By RYAN SKAITH
For many, the holidays are full of light, love, family and festivity. But for others, the last weeks of the year can represent loneliness, loss or family tension.
Kristen Peltz, director of wellness services and counseling at Northwest Missouri State University, provided tips for those struggling to cope, noting that everyone deserves peace and a chance for joy during the season.
Combat Loneliness and Isolation
Peltz advises those who find the holidays a time of isolation — perhaps due to the loss of a loved one, children leaving home or separation from family — to actively seek connection. She recommends avoiding the natural tendency to isolate when sad or lonely, instead accepting the generosity of others.
For those spending the holidays alone, she suggests volunteering. Helping others offers a much-needed service, gets a person out into the community and often leads to a positive self-assessment.
Embrace Imperfection
The holidays are often “a setup for perfectionists,” Peltz says, noting that media tries to convince people they can create a perfect celebration. She recommends giving yourself room to have a wonderful, and wonderfully imperfect, holiday.
Allow the cookies to be store-bought, the guests to argue and the lights to go out. Life happens in all its wondrous chaos and unpredictability, and people should celebrate it.
Set Limits and Prioritize Self-Care
The holiday season can make it difficult to stand up to pushy or critical friends and family, but setting limits is crucial, Peltz advises. She recommends clearly stating what you are willing to do and where you draw the line.
Peltz stresses the importance of self-care. People should take care of themselves as much as they care for others and encourage a more equitable distribution of responsibility. She recommends staying firm when push-back occurs, as others will adjust.
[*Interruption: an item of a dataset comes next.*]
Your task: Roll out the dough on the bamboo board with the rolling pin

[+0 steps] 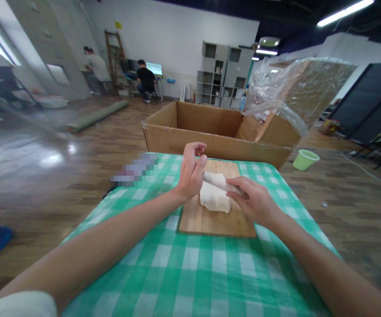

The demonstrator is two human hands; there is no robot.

In addition to setting external boundaries, Peltz suggests taking time for yourself, even when surrounded by family. This can be as simple as running an errand, taking a walk or stepping into another room for a brief respite. Even sitting in your car for a few minutes to breathe deeply can provide a much-needed break.
Address Loss and Financial Pressure
For those who are reminded of someone dear during the holidays, honoring that person can be an important part of healing. Peltz suggests rituals like creating a memory box, writing a letter to the loved one or engaging in an activity they enjoyed. She points out that grief, painful as it may be, reflects something wonderful.
If finances are a source of stress, Peltz encourages reconsidering spending. This may involve letting others know you are cutting back on gift-giving. People should release the pressure of gift-giving expectations and the financial stress that comes with them.
Peltz also advises practicing acceptance regarding family dynamics. What hasn’t changed yet is unlikely to change over the holidays. People should take a deep breath, relax and remember that their powers of persuasion, diplomacy or resolve are limited.
Finally, Peltz urges those struggling with persistent mood, stress or loss-related challenges to consider counseling. There is no wrong time of year to ask for help.